Das BVerwG hebt weiterhin hervor, dass vielfältige Ersatzmaßnahmen möglich sind. Sie beschränken sich dabei nicht allein darauf, die Wirkungen des Eingriffs „spiegelbildlich“ zu kompensieren. Im Hinblick auf Beeinträchtigungen des Landschaftsbildes durch Windenergieanlagen habe dies für Ersatzmaßnahmen zur Folge, dass diese sich nicht auf die Beseitigung von im betroffenen Naturraum vorhandenen vertikalen Strukturen beschränken. Es kämen vielmehr andere Maßnahmen in Betracht, die sich nach der Wahrnehmung eines aufgeschlossenen Durchschnittsbetrachters positiv auf Vielfalt, Eigenart, Schönheit sowie Erholungswert einer Landschaft auswirken.

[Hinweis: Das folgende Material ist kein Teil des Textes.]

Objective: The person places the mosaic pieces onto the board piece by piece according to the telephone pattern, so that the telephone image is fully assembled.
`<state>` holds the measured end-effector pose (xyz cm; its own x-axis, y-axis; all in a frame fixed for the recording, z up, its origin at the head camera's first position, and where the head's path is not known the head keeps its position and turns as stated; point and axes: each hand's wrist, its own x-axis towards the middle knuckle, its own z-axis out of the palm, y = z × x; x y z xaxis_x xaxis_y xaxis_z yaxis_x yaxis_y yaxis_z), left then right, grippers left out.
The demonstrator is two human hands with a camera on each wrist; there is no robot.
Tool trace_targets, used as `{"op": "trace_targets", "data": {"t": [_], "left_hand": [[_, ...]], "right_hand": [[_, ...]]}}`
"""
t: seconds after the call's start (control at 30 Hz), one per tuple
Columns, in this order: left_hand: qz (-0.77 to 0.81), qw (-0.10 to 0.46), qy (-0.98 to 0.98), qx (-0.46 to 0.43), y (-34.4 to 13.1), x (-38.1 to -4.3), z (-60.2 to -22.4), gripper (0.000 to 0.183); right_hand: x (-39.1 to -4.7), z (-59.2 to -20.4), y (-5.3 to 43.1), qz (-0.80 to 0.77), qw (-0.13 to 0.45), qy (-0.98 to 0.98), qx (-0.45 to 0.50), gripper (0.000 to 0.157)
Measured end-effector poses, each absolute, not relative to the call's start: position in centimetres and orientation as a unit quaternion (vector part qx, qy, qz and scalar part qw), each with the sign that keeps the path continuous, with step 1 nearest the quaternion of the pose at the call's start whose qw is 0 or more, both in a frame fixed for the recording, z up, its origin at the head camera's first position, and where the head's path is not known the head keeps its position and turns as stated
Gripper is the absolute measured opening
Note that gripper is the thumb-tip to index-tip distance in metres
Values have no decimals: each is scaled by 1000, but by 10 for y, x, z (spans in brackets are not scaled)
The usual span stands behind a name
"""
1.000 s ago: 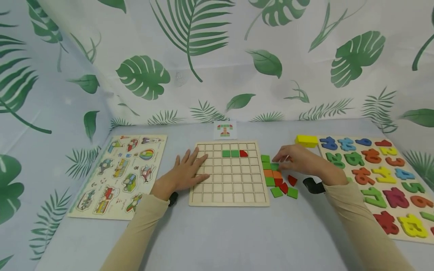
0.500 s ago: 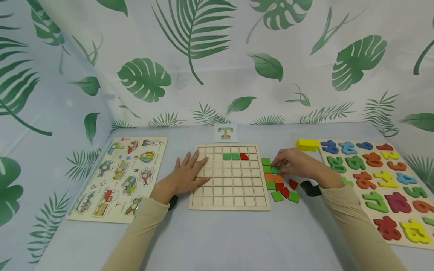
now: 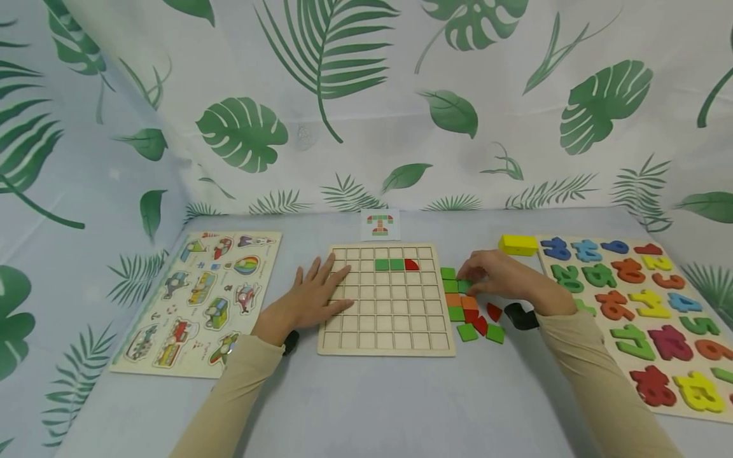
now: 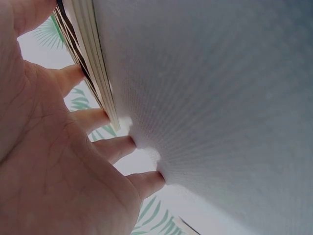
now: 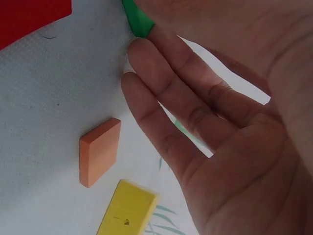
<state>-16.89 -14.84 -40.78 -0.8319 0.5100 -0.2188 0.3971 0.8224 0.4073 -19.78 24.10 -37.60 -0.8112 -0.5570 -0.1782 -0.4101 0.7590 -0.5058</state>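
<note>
A square wooden grid board (image 3: 366, 324) lies in the middle of the table, with two green square tiles (image 3: 389, 264) and a red quarter-circle tile (image 3: 411, 264) in its second row. Spread fingers of my left hand (image 3: 306, 299) rest along the board's left edge; in the left wrist view some fingertips touch the board and others the tabletop. Just right of the board, my right hand (image 3: 495, 273) pinches a green square tile (image 5: 138, 20) between thumb and fingers, partly hidden by the hand. Beside it lie more green, orange (image 3: 453, 299) and red (image 3: 494, 312) tiles.
A small pattern card (image 3: 380, 224) stands behind the board. At the left is a vehicle picture puzzle (image 3: 229, 280). A number puzzle board (image 3: 624, 375) lies at the right, with a yellow block (image 3: 518, 245) near its corner. The right wrist view shows an orange tile (image 5: 100, 152).
My right thumb and fingers have drawn together around the green tile at the pile. My left hand stays on the board's edge. The head view has shifted slightly.
</note>
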Motion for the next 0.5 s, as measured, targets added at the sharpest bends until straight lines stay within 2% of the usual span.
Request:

Neben der qualitativen Eignung einer Maßnahme als Ersatzmaßnahme sei weiterhin die Quantifizierung der Wirkung einer oder mehrerer zur Kompensation geeigneter Maßnahmen zu betrachten.
Folgen für die Praxis
Das Urteil des BVerwG hat auf die Praxis erhebliche Auswirkungen und wird sowohl für Antragssteller als auch für Behörden zunächst mit einem Mehraufwand verknüpft sein. Denn auf der Grundlage der bisherigen länderspezifischen Bestimmungen zu Kompensationsmaßnahmen im Hinblick auf Windenergieanlagen war es den Antragstellern oftmals möglich, Eingriffe in das Landschaftsbild durch eine Ersatzmaßnahme finanziell zu ersetzen. Behörden mussten sich mit vorgeschlagenen Ersatzmaßnahmen nicht näher beschäftigen. Sofern noch nicht geschehen, sind die Länder gehalten, ihre bisherigen Regelungen auf den Prüfstand zu stellen. Das BVerwG bezieht hingegen keine Stellung dazu, wie Ersatzmaßnahmen im Verhältnis zum Eingriff konkret zu ermitteln sind. Das dürfte die Behörden vor erhebliche Herausforderungen stellen und für Unklarheiten sorgen.
Es ist abzusehen, dass sich das Urteil des BVerwG auch auf weitere Vorhaben wie etwa den Netzausbau auswirken wird.